# 03 — Directional Feature Engineering (USD/CAD)

Goal: Construct a leakage-safe, explainable feature set for predicting the
7-business-day direction (UP / DOWN) of USD/CAD.

This notebook follows the Gold-layer data contract:
- obs_date (date)
- series_id (single series per file)
- value (float)
- prev_value (float, guaranteed lag-1 of value)


## Scope

This notebook is limited to feature construction only.

It:
- reads a Gold-layer parquet snapshot
- validates the Gold contract
- builds a directional target over a fixed horizon
- creates a minimal, defensible set of predictive features

It does **not** train models or run backtests.



In [14]:
from __future__ import annotations

from pathlib import Path
import os
import numpy as np
import pandas as pd

pd.set_option("display.max_columns", 200)
pd.set_option("display.width", 140)

RANDOM_SEED = 7
np.random.seed(RANDOM_SEED)

def find_repo_root(start: Path | None = None) -> Path:
    start = start or Path.cwd()
    for p in [start, *start.parents]:
        if (p / "data").is_dir() and (p / "src").is_dir():
            return p
    raise RuntimeError(f"Repo root not found from: {start}. Run notebook from inside repo.")

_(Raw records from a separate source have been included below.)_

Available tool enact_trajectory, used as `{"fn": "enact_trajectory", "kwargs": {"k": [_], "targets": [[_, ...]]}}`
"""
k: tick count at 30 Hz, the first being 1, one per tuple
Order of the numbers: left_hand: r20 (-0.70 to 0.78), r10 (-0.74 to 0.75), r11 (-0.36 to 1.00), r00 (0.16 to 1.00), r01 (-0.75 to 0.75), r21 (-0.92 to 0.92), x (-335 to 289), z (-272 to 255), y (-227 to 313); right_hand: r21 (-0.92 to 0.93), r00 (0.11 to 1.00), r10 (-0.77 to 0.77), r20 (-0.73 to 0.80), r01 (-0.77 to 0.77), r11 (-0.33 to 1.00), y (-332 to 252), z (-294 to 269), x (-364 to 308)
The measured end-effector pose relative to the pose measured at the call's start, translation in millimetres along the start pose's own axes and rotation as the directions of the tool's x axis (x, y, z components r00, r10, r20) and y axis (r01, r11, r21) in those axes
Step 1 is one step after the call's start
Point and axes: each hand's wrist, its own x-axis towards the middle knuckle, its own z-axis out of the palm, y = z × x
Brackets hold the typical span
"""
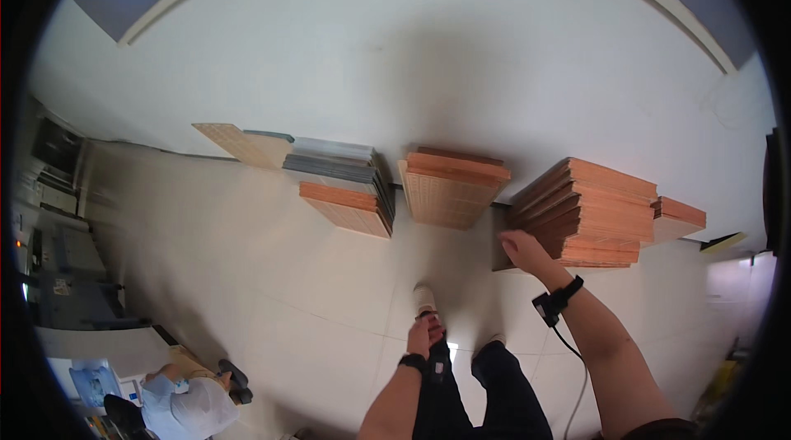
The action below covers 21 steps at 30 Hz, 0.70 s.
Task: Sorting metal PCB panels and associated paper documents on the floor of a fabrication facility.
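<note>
My right hand (523,250) reaches forward to the left front edge of a thick stack of reddish-brown boards (606,213). Its fingers are curled closed, and whether they grip a board's edge is hidden. My left hand (424,334) hangs low before my left leg, fingers bent together; what they hold, if anything, cannot be made out. Left of the thick stack, a smaller bundle of brown boards (453,197) leans on the wall. Further left are grey panels (334,166) with orange-edged boards (346,208) in front.
A thin tan perforated board (239,146) leans at the far left of the row. A small brown stack (680,217) stands at the right end. At the lower left, a person in light clothing (194,407) is beside a white desk (107,349). A cable (583,382) runs from my right wrist device.
</note>
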Motion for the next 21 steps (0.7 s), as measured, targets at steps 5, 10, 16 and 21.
{"fn": "enact_trajectory", "kwargs": {"k": [5, 10, 16, 21], "targets": [[0.071, 0.116, 0.993, 0.991, -0.115, -0.021, 44, 29, 112, -0.310, 0.965, -0.210, -0.159, 0.153, 0.938, -21, 3, 98], [0.210, 0.139, 0.986, 0.968, -0.156, 0.064, 86, 54, 183, -0.432, 0.982, -0.006, -0.188, -0.077, 0.899, -52, 19, 145], [0.332, 0.101, 0.994, 0.938, -0.111, 0.013, 107, 114, 208, -0.613, 0.961, -0.078, -0.264, -0.104, 0.784, -48, 34, 145], [0.336, 0.063, 0.998, 0.940, -0.056, -0.030, 119, 150, 219, -0.574, 0.956, -0.105, -0.275, -0.076, 0.815, -42, 39, 147]]}}
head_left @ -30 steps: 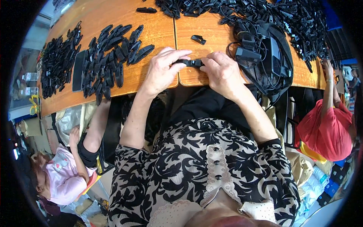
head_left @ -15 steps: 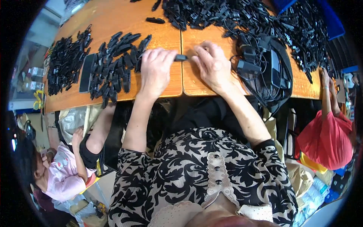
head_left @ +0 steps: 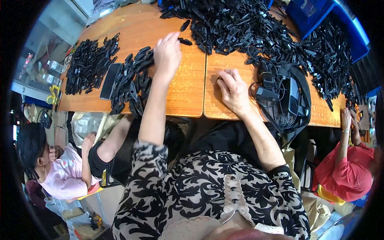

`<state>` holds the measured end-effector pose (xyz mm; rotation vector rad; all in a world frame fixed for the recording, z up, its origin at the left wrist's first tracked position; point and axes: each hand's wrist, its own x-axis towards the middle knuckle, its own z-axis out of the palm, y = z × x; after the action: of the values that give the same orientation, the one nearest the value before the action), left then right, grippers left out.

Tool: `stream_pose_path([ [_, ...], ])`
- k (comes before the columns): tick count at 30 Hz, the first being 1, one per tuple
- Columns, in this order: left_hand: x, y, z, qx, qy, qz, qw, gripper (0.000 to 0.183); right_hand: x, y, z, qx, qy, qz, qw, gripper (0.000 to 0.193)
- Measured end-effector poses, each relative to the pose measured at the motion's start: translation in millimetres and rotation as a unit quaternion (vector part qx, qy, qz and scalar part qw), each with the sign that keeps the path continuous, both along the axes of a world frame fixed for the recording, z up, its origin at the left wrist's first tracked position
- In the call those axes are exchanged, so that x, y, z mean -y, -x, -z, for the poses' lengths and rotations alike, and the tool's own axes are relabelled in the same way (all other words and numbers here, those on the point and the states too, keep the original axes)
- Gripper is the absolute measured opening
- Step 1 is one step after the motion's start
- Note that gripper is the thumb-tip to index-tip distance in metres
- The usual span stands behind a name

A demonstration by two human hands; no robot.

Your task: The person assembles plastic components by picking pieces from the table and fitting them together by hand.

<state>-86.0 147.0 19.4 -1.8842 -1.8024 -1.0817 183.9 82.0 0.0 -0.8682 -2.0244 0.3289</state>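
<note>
My left hand (head_left: 167, 55) is stretched over the table's left part, back upward and fingers bent forward. Its fingertips are at the near end of a small black plastic piece (head_left: 185, 41); whether they grip it is hidden. My right hand (head_left: 233, 90) rests on the table near its front edge, right of the seam, with its fingers curled. A bit of something dark shows at its fingertips, too small to name. Beside my left forearm lies a loose pile of black plastic pieces (head_left: 139, 89), some partly behind the wrist.
A black phone-like slab (head_left: 111, 81) lies between that pile and another black heap (head_left: 89, 67). A large heap (head_left: 240, 26) spreads across the back. Right of my hand sits a black mesh basket (head_left: 294, 118) with cables and adapters. Blue bins (head_left: 310, 14) stand behind. Co-workers sit left and right.
My left hand has moved away from my right and forward; the dark piece between them is no longer seen there. My right hand has curled more tightly. The whole view has shifted.
</note>
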Motion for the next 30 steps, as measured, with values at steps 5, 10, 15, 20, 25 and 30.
stream_pose_path([
  [5,-50.7,-7.5,-8.8,-0.020,0.258,-0.147,0.955,0.031,-2.1,2.0,8.6,0.043,-0.040,0.000,0.998,0.022],
  [10,-13.4,-39.5,-4.1,0.019,0.243,-0.024,0.970,0.033,2.1,-1.2,0.4,0.082,-0.070,0.117,0.987,0.021],
  [15,72.6,-78.8,4.4,0.016,0.193,0.029,0.981,0.030,1.9,-0.1,-2.3,0.109,-0.085,0.173,0.975,0.015],
  [20,112.1,-91.8,6.0,0.167,0.164,0.056,0.971,0.042,2.7,0.2,5.5,0.107,-0.042,0.166,0.979,0.015],
  [25,118.2,-92.8,-30.3,0.366,0.312,0.119,0.869,0.035,-1.0,-3.4,6.9,0.065,-0.028,0.160,0.985,0.017],
  [30,94.4,-74.7,-6.7,-0.029,0.164,0.342,0.925,0.045,-1.2,-4.4,10.2,0.015,0.003,0.182,0.983,0.016],
])
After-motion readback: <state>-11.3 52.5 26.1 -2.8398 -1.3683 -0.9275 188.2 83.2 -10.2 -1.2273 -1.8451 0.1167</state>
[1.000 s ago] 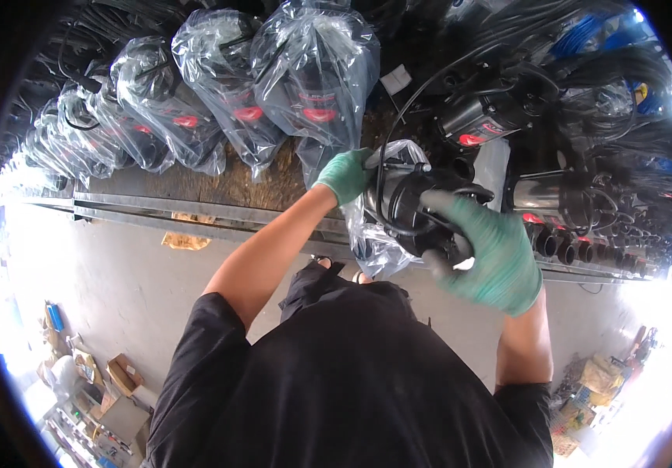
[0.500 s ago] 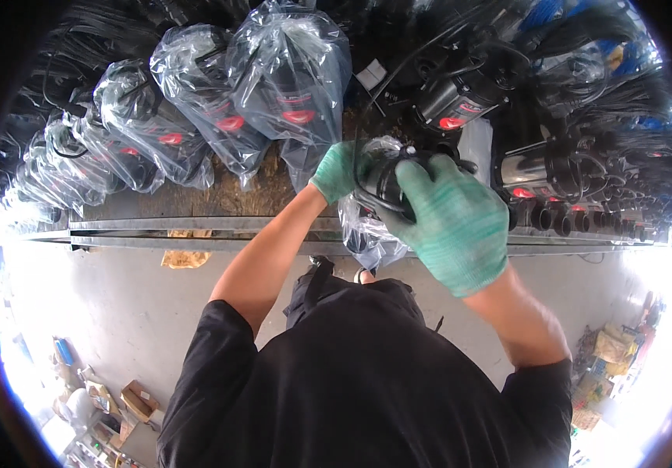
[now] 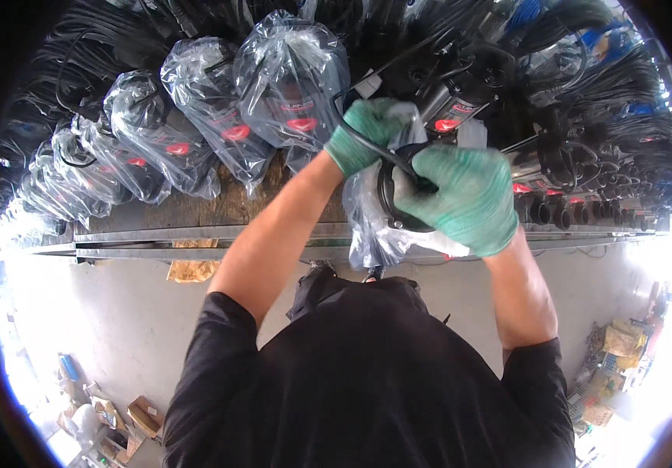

REPO_ROOT = find_repo_root()

DATA_DIR = REPO_ROOT / "data"
OUT_DIR = REPO_ROOT / "outputs"
OUT_DIR.mkdir(parents=True, exist_ok=True)

PARQUET_PATH = DATA_DIR / "data-USD-CAD.parquet"
if not PARQUET_PATH.exists():
    raise FileNotFoundError(
        f"Parquet not found at: {PARQUET_PATH}\n"
        f"REPO_ROOT={REPO_ROOT}\n"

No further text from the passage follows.